Beginning with the first line, return the material verbatim and without pictures.

──────── SUPPLIED MATERIAL ────────

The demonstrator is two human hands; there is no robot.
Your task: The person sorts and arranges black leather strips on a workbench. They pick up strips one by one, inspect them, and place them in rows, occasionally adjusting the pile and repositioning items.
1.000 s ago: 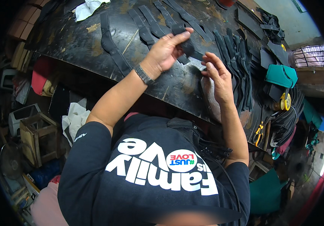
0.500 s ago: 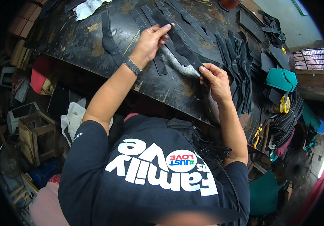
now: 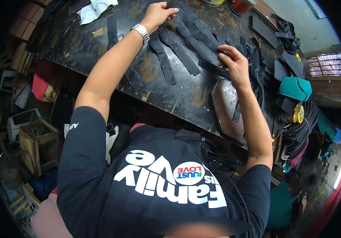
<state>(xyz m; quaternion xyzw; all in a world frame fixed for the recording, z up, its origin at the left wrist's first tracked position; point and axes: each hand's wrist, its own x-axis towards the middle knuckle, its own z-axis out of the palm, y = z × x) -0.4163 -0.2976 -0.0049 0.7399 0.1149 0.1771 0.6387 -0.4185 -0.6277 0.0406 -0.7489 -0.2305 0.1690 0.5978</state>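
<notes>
Several black straps, each with a wider padded middle, lie side by side on a dark worktable. High on the table, my left hand pinches the upper end of one black strap that lies along the row. My right hand hovers by the lower ends of the rightmost straps, thumb and forefinger apart. Beneath its fingers a dark strip crosses the edge of a shiny metal plate. Another strap lies apart on the left.
Bundled black strips are heaped right of my right hand. Beyond them are a teal piece and a yellow tape roll. A red can and a white cloth rest toward the back. A wooden stool stands at left.
The strap stretched between my hands has been lowered into the row. My left hand has moved up and away; my right has shifted up and right, uncovering the metal plate.
</notes>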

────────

**YOUR SOLUTION**
The demonstrator is two human hands; there is no robot.
Your task: The person sorts and arranges black leather strips on a workbench. They pick up strips one by one, inspect them, and place them in rows, occasionally adjusting the pile and repositioning items.
1.000 s ago: 
0.500 s ago: 
now: 
<state>(xyz m; quaternion xyzw; all in a world frame fixed for the recording, z up, its origin at the left wrist's first tracked position; point and axes: each hand's wrist, its own x-axis towards the middle knuckle, its own z-axis out of the palm, y = z × x) -0.4163 -0.2976 -0.0049 0.7399 0.1149 0.1771 0.6387 -0.4185 -0.6277 0.0406 -0.7489 -0.2305 0.1690 0.5978</state>
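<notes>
Several black straps, each with a wider padded middle, lie side by side on a dark worktable. High on the table, my left hand pinches the upper end of one black strap that lies along the row. My right hand hovers by the lower ends of the rightmost straps, thumb and forefinger apart. Beneath its fingers a dark strip crosses the edge of a shiny metal plate. Another strap lies apart on the left.
Bundled black strips are heaped right of my right hand. Beyond them are a teal piece and a yellow tape roll. A red can and a white cloth rest toward the back. A wooden stool stands at left.
The strap stretched between my hands has been lowered into the row. My left hand has moved up and away; my right has shifted up and right, uncovering the metal plate.
</notes>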

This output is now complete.